The problem: Copy exactly the lines of the data below that run from the line holding "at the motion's" through the line holding "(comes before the", both ends included.

# # #

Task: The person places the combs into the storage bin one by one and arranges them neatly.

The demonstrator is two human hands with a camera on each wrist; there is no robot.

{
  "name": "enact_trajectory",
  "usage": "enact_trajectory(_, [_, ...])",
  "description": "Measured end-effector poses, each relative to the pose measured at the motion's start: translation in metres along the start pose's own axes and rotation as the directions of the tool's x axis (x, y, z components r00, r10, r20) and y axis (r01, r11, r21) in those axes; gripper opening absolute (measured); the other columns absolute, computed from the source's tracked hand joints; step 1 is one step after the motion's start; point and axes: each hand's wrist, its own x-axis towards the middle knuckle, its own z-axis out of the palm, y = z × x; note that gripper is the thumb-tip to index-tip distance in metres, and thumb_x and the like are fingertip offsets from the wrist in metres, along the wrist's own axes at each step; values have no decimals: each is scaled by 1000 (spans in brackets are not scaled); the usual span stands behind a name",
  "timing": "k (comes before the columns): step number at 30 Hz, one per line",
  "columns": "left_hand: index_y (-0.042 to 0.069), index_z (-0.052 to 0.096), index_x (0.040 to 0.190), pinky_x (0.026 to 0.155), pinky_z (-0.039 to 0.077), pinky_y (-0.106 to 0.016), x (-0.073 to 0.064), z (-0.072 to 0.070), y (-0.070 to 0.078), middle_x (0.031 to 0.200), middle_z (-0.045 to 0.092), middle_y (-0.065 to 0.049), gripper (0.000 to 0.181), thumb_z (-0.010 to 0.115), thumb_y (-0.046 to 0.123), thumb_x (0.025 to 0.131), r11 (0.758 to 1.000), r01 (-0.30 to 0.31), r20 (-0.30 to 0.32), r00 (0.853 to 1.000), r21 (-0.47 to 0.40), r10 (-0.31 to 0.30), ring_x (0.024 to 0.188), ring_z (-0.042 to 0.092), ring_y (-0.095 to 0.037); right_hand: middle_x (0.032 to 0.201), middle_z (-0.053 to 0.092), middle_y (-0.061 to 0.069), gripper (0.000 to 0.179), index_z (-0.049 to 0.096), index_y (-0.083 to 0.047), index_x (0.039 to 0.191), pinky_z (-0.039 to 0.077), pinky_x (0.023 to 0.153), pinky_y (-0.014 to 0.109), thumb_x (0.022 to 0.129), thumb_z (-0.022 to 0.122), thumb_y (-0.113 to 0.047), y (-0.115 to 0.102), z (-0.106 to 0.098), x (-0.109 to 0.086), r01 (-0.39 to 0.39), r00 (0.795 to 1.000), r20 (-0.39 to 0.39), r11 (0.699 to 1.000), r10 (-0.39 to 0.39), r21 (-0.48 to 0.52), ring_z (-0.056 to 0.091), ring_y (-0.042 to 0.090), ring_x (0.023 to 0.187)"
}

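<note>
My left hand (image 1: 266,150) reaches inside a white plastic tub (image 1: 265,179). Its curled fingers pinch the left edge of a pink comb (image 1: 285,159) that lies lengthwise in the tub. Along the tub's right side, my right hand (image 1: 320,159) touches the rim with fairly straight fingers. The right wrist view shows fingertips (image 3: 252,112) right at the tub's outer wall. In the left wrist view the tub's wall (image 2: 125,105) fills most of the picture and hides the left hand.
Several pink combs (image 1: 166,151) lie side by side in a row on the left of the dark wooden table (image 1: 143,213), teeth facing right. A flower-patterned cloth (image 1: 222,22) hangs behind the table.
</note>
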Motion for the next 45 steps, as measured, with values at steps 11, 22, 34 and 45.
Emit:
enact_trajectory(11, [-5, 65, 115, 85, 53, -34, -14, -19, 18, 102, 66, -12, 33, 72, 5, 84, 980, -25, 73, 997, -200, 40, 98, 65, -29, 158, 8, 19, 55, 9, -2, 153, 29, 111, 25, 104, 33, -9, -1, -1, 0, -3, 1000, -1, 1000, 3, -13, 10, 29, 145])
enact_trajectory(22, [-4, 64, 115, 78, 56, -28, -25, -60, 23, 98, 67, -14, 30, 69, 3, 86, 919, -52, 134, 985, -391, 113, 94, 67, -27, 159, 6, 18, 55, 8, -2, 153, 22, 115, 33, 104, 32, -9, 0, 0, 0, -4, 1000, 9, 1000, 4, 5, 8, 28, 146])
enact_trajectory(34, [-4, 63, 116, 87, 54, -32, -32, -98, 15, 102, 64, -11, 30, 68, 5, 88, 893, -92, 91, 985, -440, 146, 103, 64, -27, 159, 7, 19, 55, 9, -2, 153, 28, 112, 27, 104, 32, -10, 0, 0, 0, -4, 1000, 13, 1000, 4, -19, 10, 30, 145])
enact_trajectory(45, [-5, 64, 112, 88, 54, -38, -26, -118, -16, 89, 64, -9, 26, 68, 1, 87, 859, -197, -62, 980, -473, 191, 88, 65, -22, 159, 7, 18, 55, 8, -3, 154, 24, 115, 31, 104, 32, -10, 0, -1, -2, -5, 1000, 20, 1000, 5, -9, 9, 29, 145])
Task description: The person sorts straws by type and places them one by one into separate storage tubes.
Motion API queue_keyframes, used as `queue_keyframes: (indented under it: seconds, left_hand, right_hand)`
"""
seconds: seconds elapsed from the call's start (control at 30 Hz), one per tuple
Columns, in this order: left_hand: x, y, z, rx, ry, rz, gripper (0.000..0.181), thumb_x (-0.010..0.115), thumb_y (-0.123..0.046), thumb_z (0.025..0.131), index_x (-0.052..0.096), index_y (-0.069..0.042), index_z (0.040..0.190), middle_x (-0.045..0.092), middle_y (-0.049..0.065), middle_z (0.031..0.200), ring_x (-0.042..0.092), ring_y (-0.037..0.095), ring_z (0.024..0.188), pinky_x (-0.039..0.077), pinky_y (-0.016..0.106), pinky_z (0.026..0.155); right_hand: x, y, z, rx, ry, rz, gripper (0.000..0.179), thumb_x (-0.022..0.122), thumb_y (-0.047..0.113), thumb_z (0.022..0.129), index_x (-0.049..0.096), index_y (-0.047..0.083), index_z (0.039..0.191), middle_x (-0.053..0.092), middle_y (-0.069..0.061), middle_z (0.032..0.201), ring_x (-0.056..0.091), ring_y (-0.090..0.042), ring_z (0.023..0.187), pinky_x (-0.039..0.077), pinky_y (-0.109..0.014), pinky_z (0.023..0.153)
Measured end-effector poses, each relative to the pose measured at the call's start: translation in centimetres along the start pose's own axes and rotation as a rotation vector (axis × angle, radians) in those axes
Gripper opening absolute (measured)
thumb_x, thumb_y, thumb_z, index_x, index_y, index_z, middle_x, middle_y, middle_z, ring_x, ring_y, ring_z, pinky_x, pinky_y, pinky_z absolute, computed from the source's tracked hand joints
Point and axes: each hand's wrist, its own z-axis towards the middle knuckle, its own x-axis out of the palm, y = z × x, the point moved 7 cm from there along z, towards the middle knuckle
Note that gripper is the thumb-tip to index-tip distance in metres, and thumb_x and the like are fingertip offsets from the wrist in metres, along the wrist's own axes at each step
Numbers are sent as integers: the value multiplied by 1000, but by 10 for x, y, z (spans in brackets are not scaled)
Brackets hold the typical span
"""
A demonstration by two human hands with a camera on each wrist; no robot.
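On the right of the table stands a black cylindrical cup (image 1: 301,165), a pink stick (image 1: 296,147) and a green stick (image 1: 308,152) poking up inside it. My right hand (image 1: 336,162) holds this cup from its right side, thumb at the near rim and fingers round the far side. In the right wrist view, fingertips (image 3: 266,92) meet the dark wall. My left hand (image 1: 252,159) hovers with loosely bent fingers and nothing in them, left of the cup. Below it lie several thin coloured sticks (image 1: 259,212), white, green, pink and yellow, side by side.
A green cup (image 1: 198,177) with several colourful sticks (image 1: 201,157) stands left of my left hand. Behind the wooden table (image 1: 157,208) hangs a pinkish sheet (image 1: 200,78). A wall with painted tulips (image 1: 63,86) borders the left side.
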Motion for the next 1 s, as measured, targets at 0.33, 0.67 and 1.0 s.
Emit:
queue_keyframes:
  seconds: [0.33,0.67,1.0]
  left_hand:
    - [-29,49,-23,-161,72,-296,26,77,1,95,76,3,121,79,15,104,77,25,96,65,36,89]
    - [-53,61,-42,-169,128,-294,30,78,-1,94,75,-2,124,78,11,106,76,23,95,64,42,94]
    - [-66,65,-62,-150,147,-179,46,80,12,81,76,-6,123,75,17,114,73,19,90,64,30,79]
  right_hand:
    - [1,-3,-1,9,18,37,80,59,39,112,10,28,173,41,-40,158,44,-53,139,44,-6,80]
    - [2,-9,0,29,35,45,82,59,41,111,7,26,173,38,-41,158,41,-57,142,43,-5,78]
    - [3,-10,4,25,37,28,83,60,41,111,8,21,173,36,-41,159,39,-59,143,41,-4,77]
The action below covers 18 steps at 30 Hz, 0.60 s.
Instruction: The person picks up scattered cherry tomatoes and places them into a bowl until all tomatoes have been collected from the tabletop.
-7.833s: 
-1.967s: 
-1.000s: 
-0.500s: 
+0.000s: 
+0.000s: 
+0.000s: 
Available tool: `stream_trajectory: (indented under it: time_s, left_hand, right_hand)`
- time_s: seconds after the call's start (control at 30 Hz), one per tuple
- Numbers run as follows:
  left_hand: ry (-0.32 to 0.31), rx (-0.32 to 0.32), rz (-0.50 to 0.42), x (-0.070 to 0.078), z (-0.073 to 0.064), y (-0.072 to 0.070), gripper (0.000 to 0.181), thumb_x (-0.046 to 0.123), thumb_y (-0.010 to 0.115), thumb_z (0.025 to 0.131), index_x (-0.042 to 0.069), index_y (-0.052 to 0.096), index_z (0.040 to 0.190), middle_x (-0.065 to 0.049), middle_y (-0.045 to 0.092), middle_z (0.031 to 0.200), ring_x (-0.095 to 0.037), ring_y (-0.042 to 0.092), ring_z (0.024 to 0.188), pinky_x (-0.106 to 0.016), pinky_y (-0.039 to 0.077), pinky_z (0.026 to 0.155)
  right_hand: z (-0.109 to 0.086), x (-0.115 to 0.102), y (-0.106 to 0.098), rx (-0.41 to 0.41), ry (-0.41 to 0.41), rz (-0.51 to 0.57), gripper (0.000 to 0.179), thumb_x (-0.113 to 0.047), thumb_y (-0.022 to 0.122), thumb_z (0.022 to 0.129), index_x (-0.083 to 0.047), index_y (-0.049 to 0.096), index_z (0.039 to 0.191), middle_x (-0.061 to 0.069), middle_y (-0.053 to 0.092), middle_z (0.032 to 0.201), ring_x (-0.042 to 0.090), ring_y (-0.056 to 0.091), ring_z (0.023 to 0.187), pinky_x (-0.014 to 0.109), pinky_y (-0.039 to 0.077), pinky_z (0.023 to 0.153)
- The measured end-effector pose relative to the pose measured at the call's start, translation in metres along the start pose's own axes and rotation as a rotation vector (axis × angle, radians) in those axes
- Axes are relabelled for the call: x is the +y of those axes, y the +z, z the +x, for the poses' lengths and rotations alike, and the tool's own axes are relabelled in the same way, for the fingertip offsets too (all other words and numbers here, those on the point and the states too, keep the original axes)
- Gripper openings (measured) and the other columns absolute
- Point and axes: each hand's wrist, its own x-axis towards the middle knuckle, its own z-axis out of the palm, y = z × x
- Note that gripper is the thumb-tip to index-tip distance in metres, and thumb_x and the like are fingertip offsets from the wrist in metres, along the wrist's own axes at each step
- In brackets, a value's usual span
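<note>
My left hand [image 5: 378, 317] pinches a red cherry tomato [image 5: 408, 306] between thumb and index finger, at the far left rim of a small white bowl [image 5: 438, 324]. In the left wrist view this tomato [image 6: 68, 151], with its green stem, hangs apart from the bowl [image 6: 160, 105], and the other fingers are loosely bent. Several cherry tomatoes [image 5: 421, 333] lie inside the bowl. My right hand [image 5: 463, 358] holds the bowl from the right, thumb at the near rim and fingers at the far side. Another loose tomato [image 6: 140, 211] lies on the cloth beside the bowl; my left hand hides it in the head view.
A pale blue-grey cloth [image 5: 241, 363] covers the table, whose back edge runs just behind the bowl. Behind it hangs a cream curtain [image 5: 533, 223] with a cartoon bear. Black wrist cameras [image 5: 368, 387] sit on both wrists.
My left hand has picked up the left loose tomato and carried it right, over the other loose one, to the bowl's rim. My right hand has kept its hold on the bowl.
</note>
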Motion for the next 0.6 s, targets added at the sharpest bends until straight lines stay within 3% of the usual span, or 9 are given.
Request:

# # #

Result:
  "description": "Measured end-effector poses, each relative to the pose measured at the motion's start: translation in metres along the start pose's own axes and rotation as the directions of the tool's x axis (x, y, z components r00, r10, r20) and y axis (r01, r11, r21) in those axes; gripper opening absolute (measured); the other columns absolute, computed from the source's tracked hand joints; step 1 is one step after the motion's start; point and axes: each hand's wrist, its own x-axis towards the middle knuckle, its own z-axis out of the palm, y = z × x; note that gripper is the thumb-tip to index-tip distance in metres, and thumb_x and the like are fingertip offsets from the wrist in metres, along the wrist's own axes at each step; values have no decimals: each is scaled by 1000 (spans in brackets are not scaled); the usual span stands behind a name",
  "timing": "k (comes before the columns): step number at 30 Hz, one per line",

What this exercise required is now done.